Support large feature tables - Githubissues

cbroeckl / RAMClustR

Assigning precursor-product ion relationships in indiscriminant MS/MS data

MIT License

12 stars 16 forks source link

Support large feature tables #20

Closed xtrojak closed 2 years ago

xtrojak commented 2 years ago

This PR solves issue #19 - package ff fails on the allocation of the correlation matrix for large feature tables with dimensions greater than .Machine$integer.max (details).

The solution was to avoid allocating the whole matrix and thus using the ff package. The idea was to compute only intermediate matrices and store them in the output vector. More details of the algorithm before and after this PR are outlined in the picture below (sorry for the low quality, it's just a sketch).

Also added simple integration test of main functionality and conda environment file for local testing.

Close #19.

Notes

sneumann commented 2 years ago

Hi, I saw that you included a testthat case, that's great. So I guess that both old and new approach will pass the test and give identical results ? Yours, Steffen

cbroeckl commented 2 years ago

Thanks Steffen - i appreciate you jumping in for this. I am new to this process! The 'identical results' question is the one i was to ask as well.

xtrojak commented 2 years ago

Hi. Yes, the integration test is passing in both versions.

I also refactored and extracted function for computing the similarity. We could write unit tests for this, although it is not easy to compare it with the old version.

cbroeckl commented 2 years ago

I am not clear what the 'integration test' is testing, precisely. I also am not clear what you mean by 'refactored and extracted function for computing similarity'. The similarity score should not have to have been changed to make the integer.max problem go away?

Comparing with the old version:

It would be pretty easy to test the ultimate results:

Identical(rc.old$featclus, rc.new$featclus) Identical(rc.old$fmz, rc.new$fmz)

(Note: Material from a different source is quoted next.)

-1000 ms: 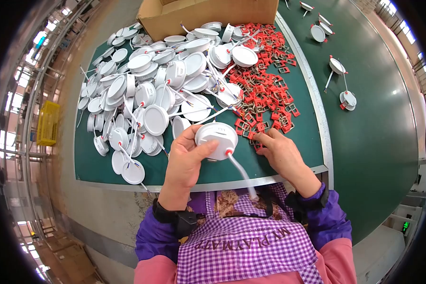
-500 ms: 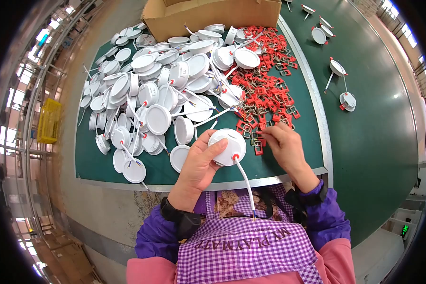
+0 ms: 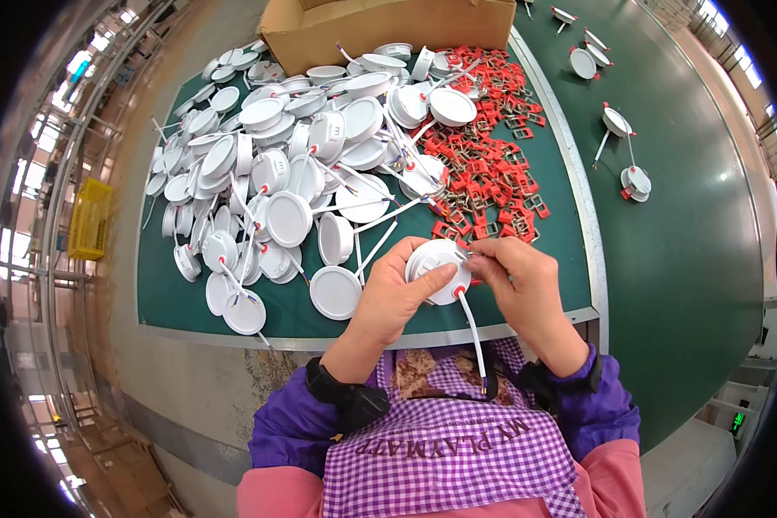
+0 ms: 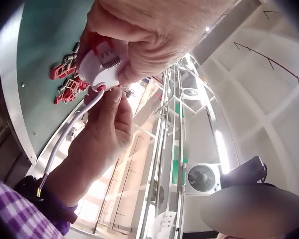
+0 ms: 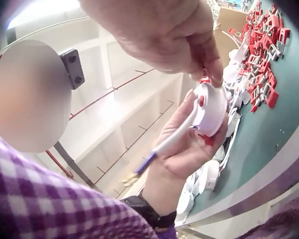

If those to things are identical, we can be pretty confident the rest is too.

cbroeckl commented 2 years ago

@xtrojak i see the commit for testing:

expect_equal(readLines(expected_msp), readLines(actual_msp))

and it would certainly seem true that if the new .msp file is identical to the old .msp file that the clustering is identical. did your test compare the original vs the updated and passed?

xtrojak commented 2 years ago

@cbroeckl sorry if my answer was confusing. The expected output in "testdata/output.msp" was created using the old version (currently in master) and is being compared to a msp file created using the new version in the test.

cbroeckl commented 2 years ago

@xtrojak - thanks! i will merge, do some testing locally, and push the new version to CRAN. It may take me a couple of days.

hechth commented 2 years ago

@cbroeckl Thank you very much! Yes, we verify that if we re-write an algorithm or so that the outputs of the tool/algorithm don't change so that they are equivalent. Refactoring means changing code structure without changing function 👍

We already had tests in place for our Galaxy tool, so we basically took those and put them into the actual RAMClustR code to check if the results are consistent.

cbroeckl commented 2 years ago

@xtrojak and @hechth - thanks for your contributions. I am glad that you are finding it valuable enough to continue to invest time into it!